Next week I’ll be in Denver, attending Defrag, a boutique, intellectual, intense, very participatory conference.  I’m attending despite the fact that I’ve cut down on conference attendance, not because of the current economic turmoil, but largely due to burnout.  After a while they just all feel the same: empty session rooms, bored exhibitors, people just enjoying ad-hoc hallway conversations.  But there is something intriguing about Defrag: friends and smart minds I respect keep on tweeting about Defrag, and the agenda just looks exciting.
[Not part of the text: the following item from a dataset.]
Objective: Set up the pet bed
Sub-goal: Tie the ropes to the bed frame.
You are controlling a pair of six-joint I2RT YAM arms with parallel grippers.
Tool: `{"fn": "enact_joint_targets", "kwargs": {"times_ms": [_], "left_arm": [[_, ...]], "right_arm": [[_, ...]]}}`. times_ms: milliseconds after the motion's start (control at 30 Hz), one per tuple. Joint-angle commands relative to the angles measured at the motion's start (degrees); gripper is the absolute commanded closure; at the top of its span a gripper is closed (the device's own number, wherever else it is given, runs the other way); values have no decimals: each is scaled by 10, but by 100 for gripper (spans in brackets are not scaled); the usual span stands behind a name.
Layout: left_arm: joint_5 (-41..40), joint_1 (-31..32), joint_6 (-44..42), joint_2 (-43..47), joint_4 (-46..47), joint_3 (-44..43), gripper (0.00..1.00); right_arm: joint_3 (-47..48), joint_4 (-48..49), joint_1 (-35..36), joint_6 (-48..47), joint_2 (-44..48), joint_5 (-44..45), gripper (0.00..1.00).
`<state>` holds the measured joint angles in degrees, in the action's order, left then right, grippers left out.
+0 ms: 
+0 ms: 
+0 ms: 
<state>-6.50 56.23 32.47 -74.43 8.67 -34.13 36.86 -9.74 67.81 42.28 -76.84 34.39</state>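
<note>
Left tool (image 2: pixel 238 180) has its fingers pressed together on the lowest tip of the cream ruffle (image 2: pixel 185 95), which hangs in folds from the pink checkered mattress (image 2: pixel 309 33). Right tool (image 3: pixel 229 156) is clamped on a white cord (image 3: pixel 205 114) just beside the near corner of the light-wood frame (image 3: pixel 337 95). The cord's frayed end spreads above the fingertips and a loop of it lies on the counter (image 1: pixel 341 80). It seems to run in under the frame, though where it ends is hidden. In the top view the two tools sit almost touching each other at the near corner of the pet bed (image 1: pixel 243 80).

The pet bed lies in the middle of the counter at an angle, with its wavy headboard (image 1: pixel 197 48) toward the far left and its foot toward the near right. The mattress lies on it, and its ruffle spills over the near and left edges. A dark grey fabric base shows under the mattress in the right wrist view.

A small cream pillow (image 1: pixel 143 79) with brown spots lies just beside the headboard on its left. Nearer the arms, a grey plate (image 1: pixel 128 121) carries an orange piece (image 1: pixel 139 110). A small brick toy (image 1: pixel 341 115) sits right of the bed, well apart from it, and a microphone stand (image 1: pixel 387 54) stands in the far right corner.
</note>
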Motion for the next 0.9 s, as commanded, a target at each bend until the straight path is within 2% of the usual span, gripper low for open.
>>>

  • I’ve always enjoyed reading Paul Kedrosky, whose posts deliver the punch in just a few words – or an image.  I’ve never met him, so I’m looking forward to his keynote.
  • Howard Lindzon’s keynote, titled It’s Always a Good Time to Start a Web Business will no doubt have a very special meaning in the current economic situation.
  • I’m really, really looking forward to the next keynote, Getting Into the Flow Applications – a subject I somewhat touched upon, and likely will re-visit before heading to the conference.
  • The first breakout session will be a huge dilemma: I literally should split myself in two halves, I badly want to attend both Dis (and Re)-aggregating the Web with Disqus, Intense Debate and my6sense, but I can’t miss Re-imagining the metaphors behind collaborative tools with Atlassian, Mindtouch, Liquid Planner, One Place either.  (Update: now I really can’t miss it, as I’ll be moderating this session.)

I could go on, but I’ve just realized I’d literally have to duplicate the entire Agenda here.  Have I just discovered Defrag’s secret sauce?   Conferences are never about sessions, it’s all about the ad-hoc networking, even lobbycon-ing – yet I find myself wanting to attend most sessions, in fact two of them in most of the breakouts.  Defrag promises amazing intellectual content, and if I just follow Twitter, an extraordinary group of innovators plan to attend. From what I hear, this is the conference where the attendees participate just as much as the speakers.

Do yourself a favor, check out the Agenda, read Eric’s 10 reasons to come to Defrag and register. (Use discount code “zoli1” to receive $300 off).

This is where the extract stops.